In carrying out the above duties and other duties, the General Counsel may consult with the Company’s outside counsel and may delegate certain duties to other attorneys in the Company’s Legal Department.
If the General Counsel is unable or unavailable to perform such duties, such duties may be performed by such other persons designated by the General Counsel or the Chief Financial Officer.
I.    CERTAIN DEFINITIONS
A.    “Material” Information. There is no bright-line test as to what constitutes “material” information; rather, materiality is based on an assessment of all of the facts and circumstances. Information is generally considered material if a reasonable stockholder or investor would consider it important in making a decision to buy, sell or hold our securities. In simple terms, material information is any type of information that could reasonably be expected to affect the market price of our securities. Both positive and negative information may be material.
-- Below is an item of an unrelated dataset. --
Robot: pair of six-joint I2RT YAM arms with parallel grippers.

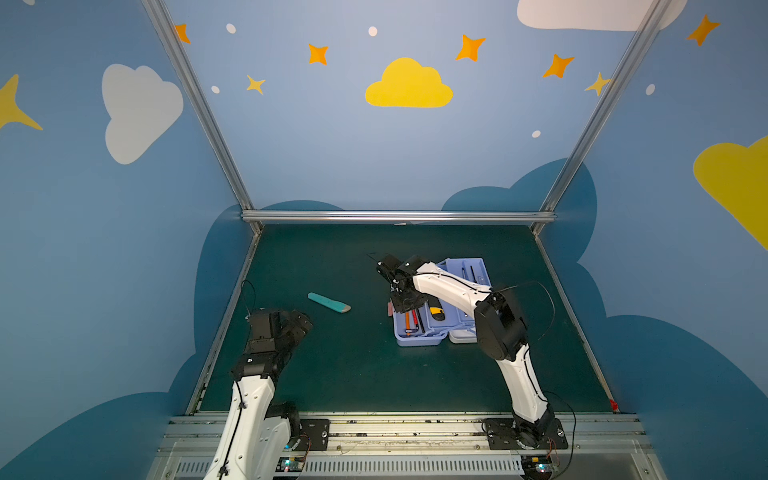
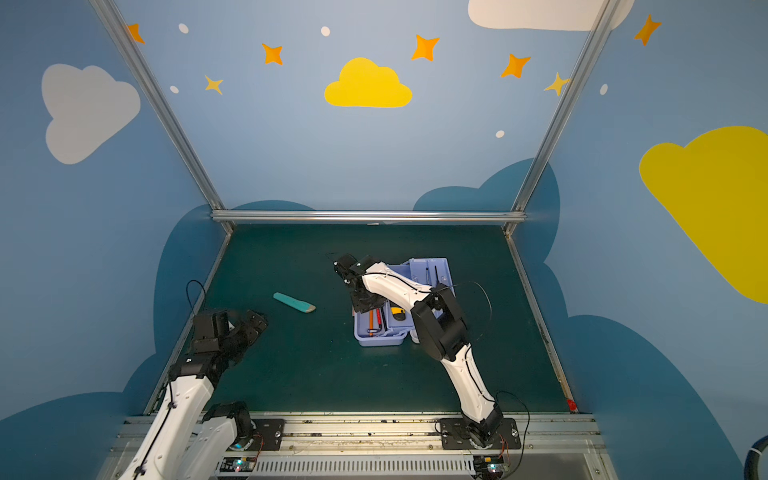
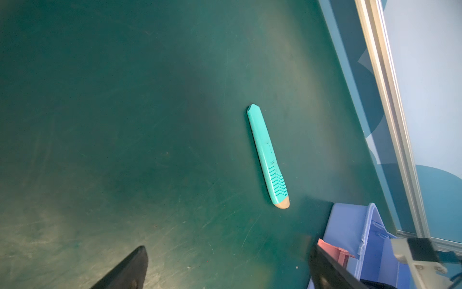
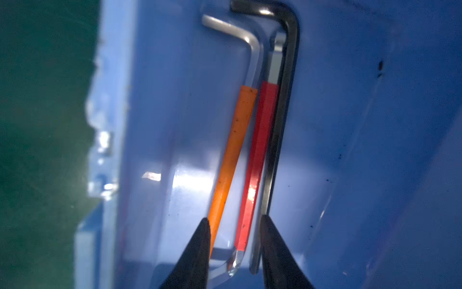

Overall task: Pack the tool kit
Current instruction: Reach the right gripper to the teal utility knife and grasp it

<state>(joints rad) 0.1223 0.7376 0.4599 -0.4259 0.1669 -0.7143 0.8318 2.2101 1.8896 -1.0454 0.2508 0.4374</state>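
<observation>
Teal knife (image 3: 268, 157) lies alone on the green mat (image 3: 100, 100), ahead of our left pincer (image 3: 228, 250), whose jaws gape wide with free room all round. We find our right pincer (image 4: 235, 219) parted inside the lavender tool kit (image 1: 419, 342), its tips straddling the orange wrench (image 4: 232, 155) and red wrench (image 4: 257, 160) near the compartment's end.

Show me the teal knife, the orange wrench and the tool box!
teal knife (image 3: 266, 155): left wrist view, middle of its body.
orange wrench (image 4: 234, 150): right wrist view, middle of its orange sleeve.
tool box (image 1: 417, 341): in a top view, its near front wall.
</observation>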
A good rule of thumb to follow is that if you are considering purchasing or selling securities of the Company (or some other company) because of some piece of information concerning a potential or pending, but unannounced event or development, it is likely to be “material.” It is your responsibility to seek guidance where necessary to determine if the information you possess is material.
You should keep in mind that whether information is material depends on the specific circumstances existing at a particular point in time. Because trading that receives scrutiny will be evaluated after the fact and with the benefit of hindsight, you should refrain from trading and disclosing information to others who may be in a position to trade on such information if you are uncertain as to the materiality of the information you possess.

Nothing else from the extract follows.